Unifrance, l'organisme chargé de promouvoir le cinéma français à l'export, a tenu, du 14 au 29 janvier, le premier festival au monde spécialement crée pour le web. Mon festival du film français est « un nouveau concept, une nouvelle façon de partager votre amour du cinéma français avec les Internautes du monde entier » peut-on lire dans le site. À cette occasion, dix longs métrages et dix courts métrages de la jeune création française étaient en compétition. Le site Internet et les films (disponibles en vidéo à la demande payante) étaient accessibles en allemand, anglais, arabe, espagnol, français, italien, japonais, portugais, et russe. La version coréenne était quant à elle disponible sur le site du partenaire d'Unifrance en Corée, KT.

Ce pari, visant à élargir géographiquement le public du cinéma et à le rajeunir, était motivé par deux constats : d'une part, visionner un film en vidéo à la demande est l'un des changements notables observés dans la consommation du cinéma au cours des dernières années.
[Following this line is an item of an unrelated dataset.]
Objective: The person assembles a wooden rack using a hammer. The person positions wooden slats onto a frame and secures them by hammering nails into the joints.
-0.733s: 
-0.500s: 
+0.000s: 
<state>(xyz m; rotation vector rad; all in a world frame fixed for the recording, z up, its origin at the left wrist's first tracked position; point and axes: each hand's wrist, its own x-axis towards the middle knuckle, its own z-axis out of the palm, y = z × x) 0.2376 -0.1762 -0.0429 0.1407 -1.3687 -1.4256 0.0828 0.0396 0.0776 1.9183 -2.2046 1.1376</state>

D'autre part, « avoir accès à un film français en salle à l'étranger est de plus en plus difficile, notamment parce que les salles d'art & essai sont de moins en moins nombreuses et qu'elles sont remplacées par des multiplexes programmant essentiellement du cinéma américain ou du cinéma local » précise-t-on dans le site Internet du ministère de la Culture et de la Communication de France.